Sandalwood chips from New Caledonia

Precious sandalwood oil from New Caledonia

The sandalwood oil we use as a fragrance in some of our products is sourced from one of the islands of New Caledonia in the South Pacific. The oil is extracted from the wood of the trees. Because sandalwood is particularly rare, each tree is tagged with a GPS sensor to prevent illegal harvesting. The people treat this valuable natural resource with care. To test whether the tree is mature enough for harvesting, a tiny hole is drilled into the wood. Then the hole is closed again with resin, so the tree can continue to grow if necessary. We were there when the trees were harvested, visited the wood mill and oil distillery and observed as fragrant sandalwood oil was extracted from the soft chunks of wood.
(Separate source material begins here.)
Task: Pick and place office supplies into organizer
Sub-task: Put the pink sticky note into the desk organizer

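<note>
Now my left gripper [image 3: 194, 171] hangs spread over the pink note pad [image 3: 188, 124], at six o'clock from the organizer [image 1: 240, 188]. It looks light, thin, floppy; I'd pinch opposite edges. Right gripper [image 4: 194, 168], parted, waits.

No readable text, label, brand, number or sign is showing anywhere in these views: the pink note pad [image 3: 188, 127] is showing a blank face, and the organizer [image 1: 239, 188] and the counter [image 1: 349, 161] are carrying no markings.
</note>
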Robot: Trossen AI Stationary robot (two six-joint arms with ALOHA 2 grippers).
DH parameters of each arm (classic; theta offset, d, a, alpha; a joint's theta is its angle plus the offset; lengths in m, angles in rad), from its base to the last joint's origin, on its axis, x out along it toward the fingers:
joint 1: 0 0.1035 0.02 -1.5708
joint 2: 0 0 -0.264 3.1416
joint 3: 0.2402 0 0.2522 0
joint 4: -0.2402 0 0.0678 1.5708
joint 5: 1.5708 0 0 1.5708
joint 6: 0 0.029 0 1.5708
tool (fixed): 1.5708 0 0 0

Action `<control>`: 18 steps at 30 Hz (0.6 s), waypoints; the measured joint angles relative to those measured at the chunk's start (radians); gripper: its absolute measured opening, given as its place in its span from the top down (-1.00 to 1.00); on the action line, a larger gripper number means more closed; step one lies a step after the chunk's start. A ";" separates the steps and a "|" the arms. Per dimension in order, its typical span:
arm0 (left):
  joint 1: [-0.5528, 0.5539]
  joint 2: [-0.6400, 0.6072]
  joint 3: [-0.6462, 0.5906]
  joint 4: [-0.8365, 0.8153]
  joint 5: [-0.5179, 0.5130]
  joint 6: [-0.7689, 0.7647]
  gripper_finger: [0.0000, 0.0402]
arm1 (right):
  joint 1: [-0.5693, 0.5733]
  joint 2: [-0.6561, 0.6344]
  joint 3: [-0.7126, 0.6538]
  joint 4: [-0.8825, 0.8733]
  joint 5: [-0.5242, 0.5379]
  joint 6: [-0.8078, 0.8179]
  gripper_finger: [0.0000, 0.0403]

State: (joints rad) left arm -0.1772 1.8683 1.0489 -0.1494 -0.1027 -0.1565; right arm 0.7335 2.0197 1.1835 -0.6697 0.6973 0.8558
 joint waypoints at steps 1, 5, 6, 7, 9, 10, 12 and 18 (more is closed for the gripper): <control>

Arnica in Carpathian Mountains of Romania

Arnica wild collection

What is likely Europe’s most abundant source of arnica can be found growing wild in the Carpathian Mountains of Romania. Weleda is helping to protect this resource and support the local people. A meadow alone usually doesn’t produce much for a farmer. But if arnica grows there, the meadow offers an additional source of income, giving the owner an incentive to leave it in its original state. These wild plants are harvested and processed according to strict sustainability and quality standards, which local pickers learn about in training workshops.
Ratanhia flowers from the Andes

Ratanhia from the Andes

Every year a family in Peru makes the long journey up to the Andean Plains to harvest Ratanhia plants and roots for Weleda. Of course we have a permit for certified wild collection; it’s important to us that we also protect this plant species. How much of the plant is there? Have the soil conditions changed? Has anything changed since last year? Everything is carefully observed and documented. To determine which of the wild meadows should be harvested, we consult with experts from local universities and nature conservation organisations.